DDP heavily contrasts EXW as a majority of responsibility is placed on the seller. The buyer is only responsible for unloading the goods at the agreed destination, most likely to be the buyer’s or 3PL warehouse. The seller assumes all costs, risks, insurance, export / import procedures, etc. associated with the order. Buyers benefit heavily from utilizing DDP as there are less risks, costs, and liabilities associated with this Incoterm. While this is a beneficial Incoterm for buyers, sellers must accept a high risk of loss if the process is handled incorrectly, therefore sellers may build in premium in their prices to cover their exposure.

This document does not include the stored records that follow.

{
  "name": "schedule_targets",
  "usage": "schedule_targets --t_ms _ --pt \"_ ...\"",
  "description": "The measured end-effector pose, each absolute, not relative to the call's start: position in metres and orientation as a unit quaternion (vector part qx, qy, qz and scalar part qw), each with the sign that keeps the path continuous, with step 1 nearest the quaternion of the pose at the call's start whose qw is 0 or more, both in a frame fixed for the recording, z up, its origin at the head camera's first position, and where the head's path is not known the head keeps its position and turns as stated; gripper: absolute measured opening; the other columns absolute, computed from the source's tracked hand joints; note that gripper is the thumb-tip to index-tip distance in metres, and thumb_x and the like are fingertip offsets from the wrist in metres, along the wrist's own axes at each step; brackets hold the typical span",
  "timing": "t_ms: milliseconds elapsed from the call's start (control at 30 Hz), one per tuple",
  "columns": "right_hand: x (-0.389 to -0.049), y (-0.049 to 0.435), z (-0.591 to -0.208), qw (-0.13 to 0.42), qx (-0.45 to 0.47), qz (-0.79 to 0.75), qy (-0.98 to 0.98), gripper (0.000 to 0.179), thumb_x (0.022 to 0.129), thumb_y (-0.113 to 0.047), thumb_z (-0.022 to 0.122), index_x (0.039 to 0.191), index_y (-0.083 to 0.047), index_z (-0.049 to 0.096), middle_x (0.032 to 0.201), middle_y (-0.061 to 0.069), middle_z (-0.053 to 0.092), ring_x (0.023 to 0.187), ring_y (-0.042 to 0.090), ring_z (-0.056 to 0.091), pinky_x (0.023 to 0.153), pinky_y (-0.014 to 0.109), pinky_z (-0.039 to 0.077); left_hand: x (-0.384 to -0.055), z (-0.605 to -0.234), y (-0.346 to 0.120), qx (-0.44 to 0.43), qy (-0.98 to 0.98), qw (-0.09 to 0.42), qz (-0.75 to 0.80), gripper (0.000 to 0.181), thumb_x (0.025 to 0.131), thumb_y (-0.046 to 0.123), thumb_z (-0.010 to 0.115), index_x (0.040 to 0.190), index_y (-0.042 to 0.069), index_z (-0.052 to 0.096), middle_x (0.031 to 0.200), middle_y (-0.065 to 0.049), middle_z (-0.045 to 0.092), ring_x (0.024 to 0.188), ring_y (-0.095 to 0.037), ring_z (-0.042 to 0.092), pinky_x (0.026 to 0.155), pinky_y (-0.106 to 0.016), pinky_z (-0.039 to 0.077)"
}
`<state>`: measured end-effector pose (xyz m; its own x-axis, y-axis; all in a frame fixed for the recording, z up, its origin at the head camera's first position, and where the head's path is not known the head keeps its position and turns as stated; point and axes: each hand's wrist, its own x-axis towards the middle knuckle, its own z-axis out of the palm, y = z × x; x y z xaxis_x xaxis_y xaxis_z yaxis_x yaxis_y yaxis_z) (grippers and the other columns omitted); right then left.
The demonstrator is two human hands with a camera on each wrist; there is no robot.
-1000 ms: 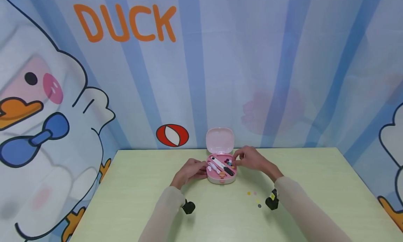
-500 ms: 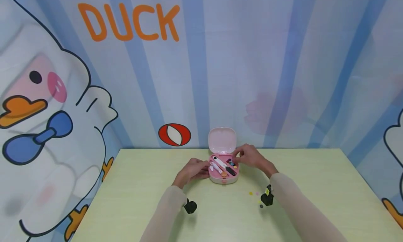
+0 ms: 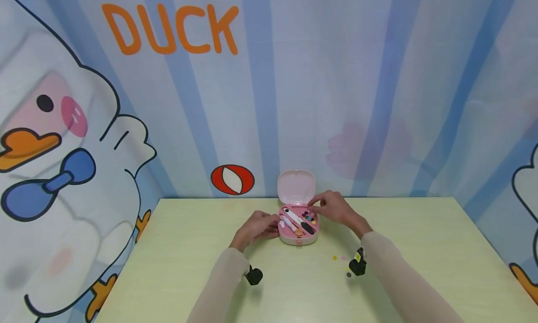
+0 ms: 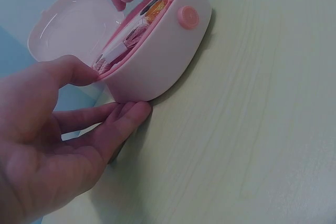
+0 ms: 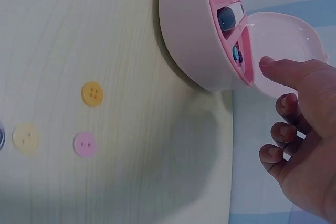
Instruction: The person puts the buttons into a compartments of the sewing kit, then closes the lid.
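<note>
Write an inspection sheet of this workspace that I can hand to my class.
Surface: pale wood-grain table.
Job's things: pink-and-white case, lid raised, with a black-ended tool and small buttons in its compartments; on the table, an orange-yellow button, pink button, pale yellow button and dark button.
Clutter: nothing seen.
Hands: left hand holds the case's left side; right hand is at its far right, and whether it grips anything cannot be told.
Cables: nothing seen.
Surroundings: duck-print backdrop; black device at each wrist.

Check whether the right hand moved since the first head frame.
Yes, slightly: judged against the unmoved pink-and-white sewing box, the right hand has shifted away from the person, toward the open lid.
</note>
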<state>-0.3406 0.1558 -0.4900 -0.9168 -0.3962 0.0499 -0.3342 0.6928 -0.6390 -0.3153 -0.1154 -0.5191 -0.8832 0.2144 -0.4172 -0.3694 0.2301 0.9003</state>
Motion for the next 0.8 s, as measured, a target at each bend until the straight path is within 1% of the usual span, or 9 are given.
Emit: schedule_targets --t_ms 100,233,400,533,633,800 --pt "-0.334 0.162 -0.485 0.036 -0.207 -0.335 0.918 0.019 0.098 -0.019 0.073 0.112 -0.01 0.081 0.071 -0.001 0.057 0.062 0.015 0.044 0.054 0.025 0.033 -0.315 -0.519 -0.115 -0.05 0.747 0.237 0.62 0.038 0.103 0.025 0.063 0.127 -0.005 0.063 0.108 -0.015 0.071 0.094 -0.023 0.07 0.087 -0.033 0.061" --pt "-0.325 0.174 -0.481 0.023 -0.227 -0.325 0.918 0.02 0.097 -0.02 0.075 0.112 -0.008 0.08 0.072 -0.002 0.059 0.063 0.015 0.044 0.055 0.026 0.034 -0.315 -0.519 -0.114 -0.043 0.747 0.235 0.621 0.037 0.103 0.024 0.063 0.125 -0.005 0.064 0.107 -0.015 0.071 0.093 -0.022 0.07 0.087 -0.033 0.062" --pt "-0.312 0.192 -0.48 0.018 -0.254 -0.328 0.91 0.02 0.094 -0.016 0.077 0.111 -0.006 0.079 0.066 -0.003 0.053 0.059 0.012 0.041 0.054 0.025 0.032 -0.315 -0.519 -0.113 -0.042 0.747 0.234 0.621 0.036 0.103 0.024 0.064 0.124 -0.005 0.064 0.106 -0.015 0.072 0.092 -0.022 0.07 0.087 -0.033 0.062" --pt "-0.298 0.205 -0.484 0.033 -0.262 -0.33 0.906 0.023 0.094 -0.019 0.078 0.114 -0.007 0.078 0.064 -0.006 0.048 0.058 0.009 0.039 0.053 0.024 0.031 -0.315 -0.519 -0.113 -0.038 0.747 0.234 0.621 0.035 0.103 0.023 0.064 0.123 -0.005 0.065 0.106 -0.015 0.072 0.092 -0.022 0.07 0.087 -0.033 0.062" --pt "-0.287 0.213 -0.49 0.049 -0.27 -0.331 0.903 0.027 0.094 -0.022 0.079 0.116 -0.007 0.078 0.064 -0.008 0.049 0.059 0.007 0.039 0.053 0.023 0.032 -0.315 -0.52 -0.114 -0.035 0.747 0.233 0.621 0.035 0.103 0.023 0.063 0.122 -0.005 0.065 0.106 -0.015 0.072 0.092 -0.022 0.07 0.088 -0.034 0.062" --pt "-0.267 0.225 -0.5 0.07 -0.282 -0.352 0.89 0.027 0.093 -0.022 0.079 0.115 -0.006 0.078 0.063 -0.009 0.049 0.058 0.004 0.038 0.053 0.022 0.033 -0.314 -0.52 -0.115 -0.033 0.751 0.23 0.618 0.035 0.103 0.024 0.063 0.123 -0.005 0.065 0.106 -0.015 0.072 0.092 -0.022 0.071 0.087 -0.033 0.062"
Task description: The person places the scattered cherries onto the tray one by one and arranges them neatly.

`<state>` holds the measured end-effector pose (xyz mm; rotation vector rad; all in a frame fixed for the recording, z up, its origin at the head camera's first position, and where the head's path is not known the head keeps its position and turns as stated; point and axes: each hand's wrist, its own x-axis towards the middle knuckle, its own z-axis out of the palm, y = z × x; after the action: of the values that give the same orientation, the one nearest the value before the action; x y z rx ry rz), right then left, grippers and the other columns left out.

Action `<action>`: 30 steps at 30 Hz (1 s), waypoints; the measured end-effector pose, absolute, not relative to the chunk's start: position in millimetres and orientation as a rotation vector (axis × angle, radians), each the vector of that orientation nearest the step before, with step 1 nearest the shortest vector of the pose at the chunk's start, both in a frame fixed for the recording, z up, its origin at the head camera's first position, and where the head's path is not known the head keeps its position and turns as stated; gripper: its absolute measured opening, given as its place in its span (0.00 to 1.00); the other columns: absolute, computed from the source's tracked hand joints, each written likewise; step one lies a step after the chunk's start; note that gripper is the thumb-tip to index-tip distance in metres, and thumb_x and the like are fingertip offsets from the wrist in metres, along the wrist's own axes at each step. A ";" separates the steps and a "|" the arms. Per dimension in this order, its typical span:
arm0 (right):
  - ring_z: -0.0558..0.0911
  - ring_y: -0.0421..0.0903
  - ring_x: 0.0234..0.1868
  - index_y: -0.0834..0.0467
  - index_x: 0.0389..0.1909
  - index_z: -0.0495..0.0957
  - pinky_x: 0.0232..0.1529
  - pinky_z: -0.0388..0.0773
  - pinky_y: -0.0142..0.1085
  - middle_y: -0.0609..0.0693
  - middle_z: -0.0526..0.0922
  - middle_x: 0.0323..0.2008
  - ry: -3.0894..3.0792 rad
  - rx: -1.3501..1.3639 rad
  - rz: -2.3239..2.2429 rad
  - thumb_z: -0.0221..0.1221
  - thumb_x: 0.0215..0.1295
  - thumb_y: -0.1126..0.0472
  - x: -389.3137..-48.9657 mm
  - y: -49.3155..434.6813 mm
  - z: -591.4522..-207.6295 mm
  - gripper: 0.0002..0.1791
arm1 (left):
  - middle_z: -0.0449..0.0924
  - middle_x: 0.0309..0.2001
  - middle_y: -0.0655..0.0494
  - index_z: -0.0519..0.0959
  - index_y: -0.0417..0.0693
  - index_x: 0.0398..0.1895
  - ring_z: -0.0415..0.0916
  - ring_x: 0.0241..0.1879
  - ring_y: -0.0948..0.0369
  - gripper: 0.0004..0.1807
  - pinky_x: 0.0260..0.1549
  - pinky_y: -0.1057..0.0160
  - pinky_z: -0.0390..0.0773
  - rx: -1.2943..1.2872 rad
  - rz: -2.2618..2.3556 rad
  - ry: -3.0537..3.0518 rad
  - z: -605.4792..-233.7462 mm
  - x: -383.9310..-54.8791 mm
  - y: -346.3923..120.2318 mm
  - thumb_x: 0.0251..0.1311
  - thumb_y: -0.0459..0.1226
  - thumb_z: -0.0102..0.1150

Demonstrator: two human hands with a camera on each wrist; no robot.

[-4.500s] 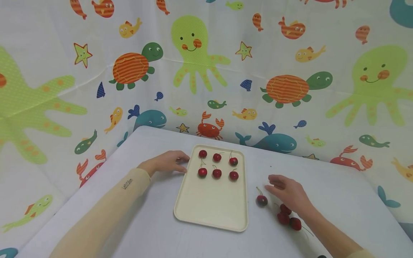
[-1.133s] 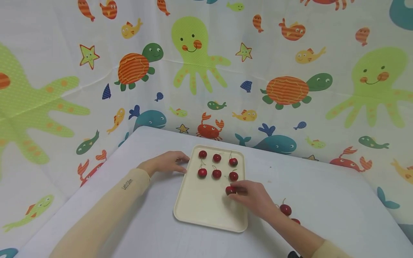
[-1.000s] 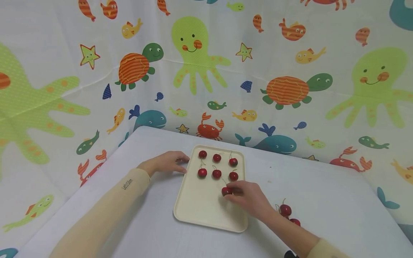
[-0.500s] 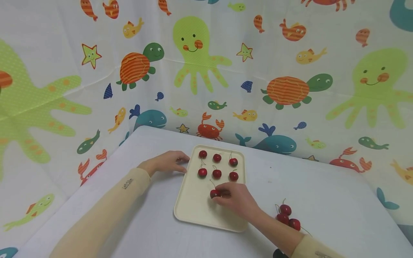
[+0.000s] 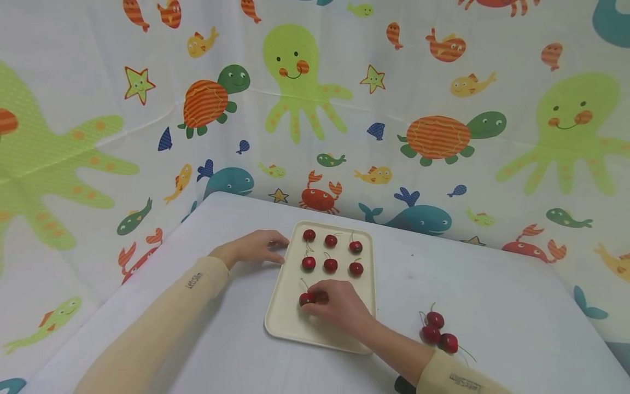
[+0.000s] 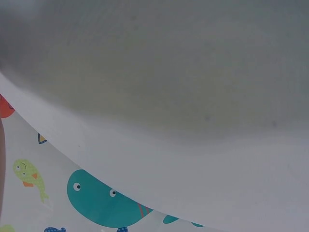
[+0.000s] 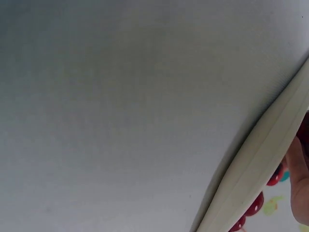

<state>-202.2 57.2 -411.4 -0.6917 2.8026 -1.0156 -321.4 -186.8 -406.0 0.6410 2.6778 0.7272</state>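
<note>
A cream rectangular tray (image 5: pixel 290 323) lies on the table with two rows of red cherries at its far end, among them a cherry (image 5: pixel 331 265) with its stem up. My right hand (image 5: pixel 339 306) pinches a dark red cherry (image 5: pixel 306 299) by its side, low over the tray's near left part, its stem pointing up. Whether that cherry touches the tray I cannot tell. At the tray's left edge my left hand (image 5: pixel 256 246) rests with relaxed fingers and thumb touching the rim. In the right wrist view, part of my right hand (image 7: pixel 300 193) shows at the right edge, near the tray rim.
To the right of the tray, a small group of loose cherries (image 5: pixel 431 334) sits on the white table (image 5: pixel 492 284). A dark object (image 5: pixel 403 385) shows under my right sleeve. Behind the table hangs a curtain (image 5: pixel 344 109) printed with sea animals.
My right hand picked up the loose cherry beside the tray, carried it over the rim, then moved left across the tray with it. My left hand has stayed at the tray's edge.
</note>
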 end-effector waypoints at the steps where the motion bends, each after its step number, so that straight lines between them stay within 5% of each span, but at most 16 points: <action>1: 0.79 0.31 0.30 0.52 0.37 0.84 0.39 0.79 0.26 0.39 0.84 0.29 2.803 -0.684 -1.014 0.68 0.49 0.51 -202.0 55.4 -412.0 0.15 | 0.73 0.57 0.55 0.72 0.51 0.57 0.67 0.60 0.55 0.31 0.61 0.53 0.67 0.636 0.729 2.676 -405.9 -321.2 -186.9 0.49 0.50 0.65; 30: 0.72 0.35 0.26 0.53 0.38 0.83 0.30 0.72 0.24 0.40 0.80 0.25 2.950 -0.684 -0.823 0.68 0.50 0.53 -206.3 34.0 -410.7 0.14 | 0.74 0.57 0.56 0.73 0.51 0.57 0.68 0.59 0.56 0.30 0.61 0.53 0.67 0.673 0.719 2.680 -408.1 -321.4 -190.8 0.50 0.50 0.65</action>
<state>-206.3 34.0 -410.7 -0.6842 2.9498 -0.8229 -321.4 -190.8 -408.1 0.6729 2.6803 0.7186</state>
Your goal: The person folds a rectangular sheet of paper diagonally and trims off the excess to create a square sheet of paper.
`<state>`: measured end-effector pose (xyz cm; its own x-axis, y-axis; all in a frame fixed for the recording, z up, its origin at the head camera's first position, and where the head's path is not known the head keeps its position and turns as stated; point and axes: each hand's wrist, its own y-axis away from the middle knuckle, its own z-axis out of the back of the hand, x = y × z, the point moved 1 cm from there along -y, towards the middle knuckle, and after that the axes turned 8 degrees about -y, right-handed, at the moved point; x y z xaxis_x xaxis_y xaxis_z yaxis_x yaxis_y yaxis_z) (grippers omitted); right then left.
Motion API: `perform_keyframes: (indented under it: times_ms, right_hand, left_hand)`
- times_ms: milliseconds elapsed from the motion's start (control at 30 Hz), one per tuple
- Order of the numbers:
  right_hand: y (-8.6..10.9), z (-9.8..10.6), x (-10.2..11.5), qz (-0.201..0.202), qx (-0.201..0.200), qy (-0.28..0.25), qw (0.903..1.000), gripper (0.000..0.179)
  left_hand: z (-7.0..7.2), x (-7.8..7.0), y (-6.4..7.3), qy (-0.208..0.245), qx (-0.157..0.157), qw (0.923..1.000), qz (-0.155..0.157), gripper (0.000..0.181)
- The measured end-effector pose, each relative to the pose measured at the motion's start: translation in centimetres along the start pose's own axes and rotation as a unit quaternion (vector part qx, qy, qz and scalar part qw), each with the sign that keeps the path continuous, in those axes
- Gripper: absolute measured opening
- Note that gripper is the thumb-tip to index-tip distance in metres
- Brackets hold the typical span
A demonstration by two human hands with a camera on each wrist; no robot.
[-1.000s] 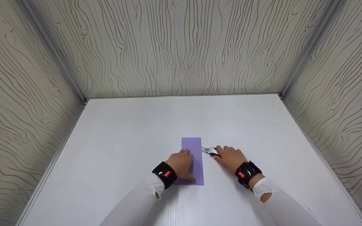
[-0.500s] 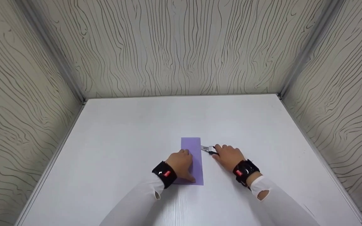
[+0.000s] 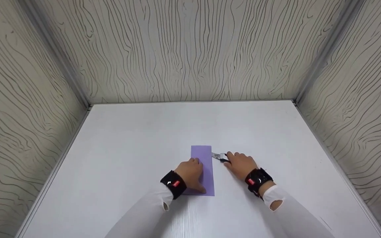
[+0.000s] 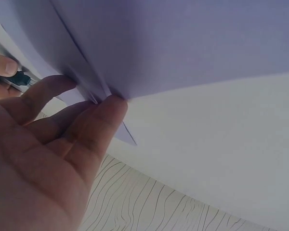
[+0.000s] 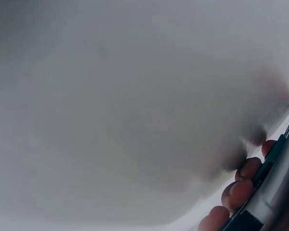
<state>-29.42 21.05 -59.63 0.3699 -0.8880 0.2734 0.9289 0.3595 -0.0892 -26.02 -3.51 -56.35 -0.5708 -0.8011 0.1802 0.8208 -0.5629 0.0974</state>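
A sheet of purple paper point(image 3: 207, 172) lies on the white table, with more than one layer showing in the left wrist view. My left hand point(image 3: 190, 172) rests on its left part, fingers spread and thumb near the front edge. Up close, the left fingertips touch the paper point(image 4: 197, 38) along a layer's edge. My right hand point(image 3: 242, 166) grips a utility knife point(image 3: 223, 157) with a silver and dark green body point(image 5: 272, 187). Its blade points left and reaches the paper's right edge; whether it enters between the layers I cannot tell.
The white tabletop point(image 3: 137, 138) extends around the hands. Wood-grain panels point(image 3: 190, 49) stand behind it and on both sides. Black bands point(image 3: 174, 184) wrap both wrists, below which white sleeves cover the arms.
My right hand and the utility knife have shifted slightly left and away from me, along the paper's right edge. The left hand and paper have stayed in place.
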Motion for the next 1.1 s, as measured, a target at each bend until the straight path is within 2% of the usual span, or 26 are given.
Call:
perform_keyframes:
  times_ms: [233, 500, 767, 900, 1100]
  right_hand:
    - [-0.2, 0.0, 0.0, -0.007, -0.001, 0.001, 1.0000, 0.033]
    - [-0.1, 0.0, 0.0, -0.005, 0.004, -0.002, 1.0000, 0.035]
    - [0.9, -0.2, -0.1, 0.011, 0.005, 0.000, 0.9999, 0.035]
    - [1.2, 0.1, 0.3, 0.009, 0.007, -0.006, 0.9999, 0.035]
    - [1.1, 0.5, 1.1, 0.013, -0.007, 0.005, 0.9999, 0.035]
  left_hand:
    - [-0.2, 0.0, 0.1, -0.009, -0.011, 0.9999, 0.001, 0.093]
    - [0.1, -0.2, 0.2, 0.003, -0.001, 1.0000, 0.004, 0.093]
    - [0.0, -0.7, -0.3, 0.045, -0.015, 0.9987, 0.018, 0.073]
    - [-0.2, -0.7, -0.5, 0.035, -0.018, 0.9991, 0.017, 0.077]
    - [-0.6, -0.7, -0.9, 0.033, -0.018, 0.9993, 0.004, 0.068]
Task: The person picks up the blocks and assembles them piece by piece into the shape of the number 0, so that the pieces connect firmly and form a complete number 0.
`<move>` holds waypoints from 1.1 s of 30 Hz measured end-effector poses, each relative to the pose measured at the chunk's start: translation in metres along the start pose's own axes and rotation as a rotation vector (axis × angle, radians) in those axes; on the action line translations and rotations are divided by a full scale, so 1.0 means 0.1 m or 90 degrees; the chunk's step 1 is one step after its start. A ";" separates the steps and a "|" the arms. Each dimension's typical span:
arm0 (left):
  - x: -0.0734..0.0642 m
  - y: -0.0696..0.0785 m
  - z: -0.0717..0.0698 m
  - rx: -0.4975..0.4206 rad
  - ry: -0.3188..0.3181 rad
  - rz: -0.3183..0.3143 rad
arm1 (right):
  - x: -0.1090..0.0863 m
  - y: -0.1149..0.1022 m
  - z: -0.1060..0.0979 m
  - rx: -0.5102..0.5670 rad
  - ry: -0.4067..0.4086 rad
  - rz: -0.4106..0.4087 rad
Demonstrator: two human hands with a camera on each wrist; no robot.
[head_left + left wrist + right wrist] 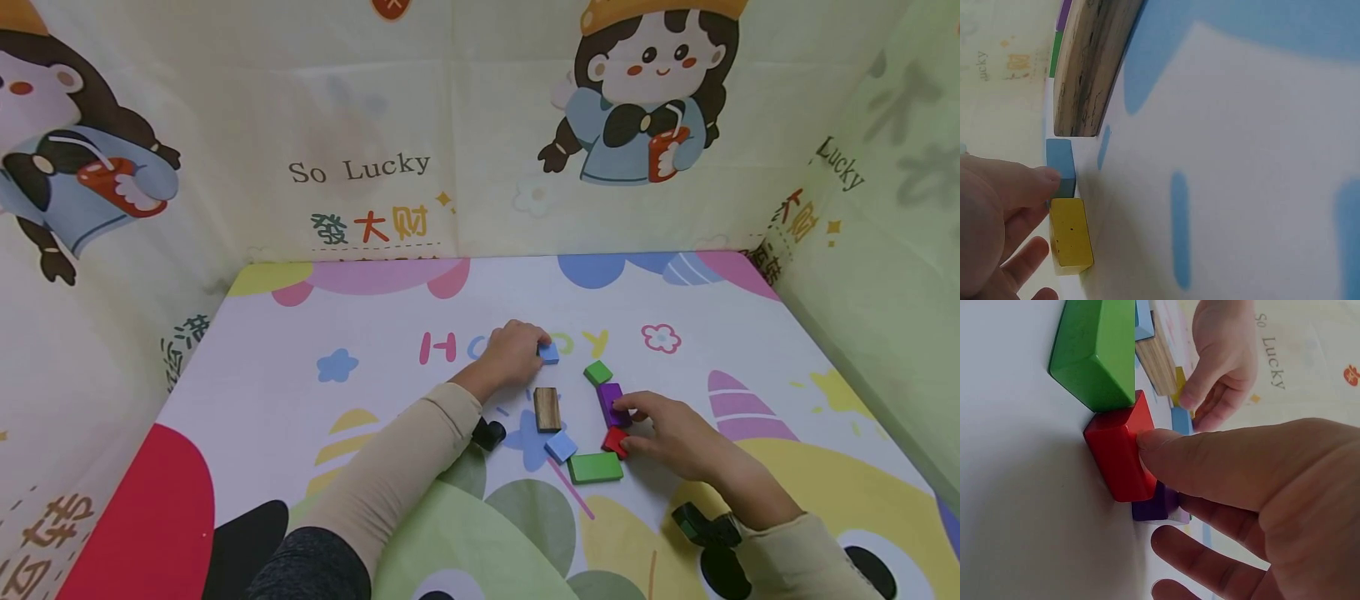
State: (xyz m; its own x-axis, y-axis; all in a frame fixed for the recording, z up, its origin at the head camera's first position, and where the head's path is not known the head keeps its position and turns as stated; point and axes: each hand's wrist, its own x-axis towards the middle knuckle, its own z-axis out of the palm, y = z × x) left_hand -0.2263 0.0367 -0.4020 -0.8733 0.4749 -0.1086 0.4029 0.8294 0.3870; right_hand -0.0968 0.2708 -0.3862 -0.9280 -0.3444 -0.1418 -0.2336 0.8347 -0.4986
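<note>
My left hand (513, 354) pinches a light blue block (550, 354) at the far side of a rough ring of blocks. Beside that block stands a yellow block (1071, 234), seen in the left wrist view and mostly hidden by the hand in the head view. On the ring's right side, my right hand (671, 433) touches two blocks. Its thumb rests against the red block (1119, 453), while its index finger reaches the purple block (611, 404). The other right fingers hang loosely apart from the blocks.
A green block (597, 372) lies just beyond the purple one. Nearer are a longer green block (596, 468), a second light blue block (561, 447) and a brown wood-grain block (547, 409). Printed cloth walls (495, 217) border the patterned table mat (262, 350).
</note>
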 end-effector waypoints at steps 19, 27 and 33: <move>0.01 0.02 0.04 0.005 -0.035 0.014 | -0.01 -0.02 0.00 0.003 -0.002 0.006; 0.00 0.03 0.05 0.017 -0.046 0.017 | 0.00 -0.02 0.00 0.005 -0.003 0.014; 0.00 0.02 0.04 0.013 -0.037 0.009 | 0.00 -0.02 0.00 0.006 -0.003 0.014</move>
State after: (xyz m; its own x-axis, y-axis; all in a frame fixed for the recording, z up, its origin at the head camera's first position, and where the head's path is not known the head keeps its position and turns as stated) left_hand -0.2242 0.0392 -0.4053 -0.8498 0.5031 -0.1569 0.4218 0.8278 0.3698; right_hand -0.0960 0.2688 -0.3853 -0.9315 -0.3284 -0.1561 -0.2110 0.8379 -0.5034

FOB is arguably the most commonly used Incoterm as it splits costs, risk, and liability. The seller is responsible for all risks, costs, and customs clearances associated with getting the order loaded onto the selected vessel, mostly at the port of the origin country. When a seller quotes an order in FOB Incoterm, the price usually includes transportation from the seller’s facility and handling the order / loading the vessel. Once the order is loaded onto the selected vessel, the buyer assumes all risks and costs associated with the order.
CIF is very similar to FOB as the risk associated with the order is the same for the seller – the seller assumes all risks and costs until the order is loaded onto the selected vessel. The only difference being that, with CIF Incoterm, the seller is responsible for the costs of the freight and insurance to the port of the destination country. While under FOB Incoterm, the freight and insurance costs are not provided by the seller. CIF Incoterm requires the seller to secure the freight and insurance services until the point when the shipment arrives at the port of the destination country.
FAS is conveniently named, as the risk of goods are transferred once the order is placed alongside the selected vessel. The seller assumes responsibility for all costs and risks up until the goods are placed next to the selected vessel. At this point the buyer is then responsible for loading the goods, as well as all costs and risks associated with the final delivery of the order.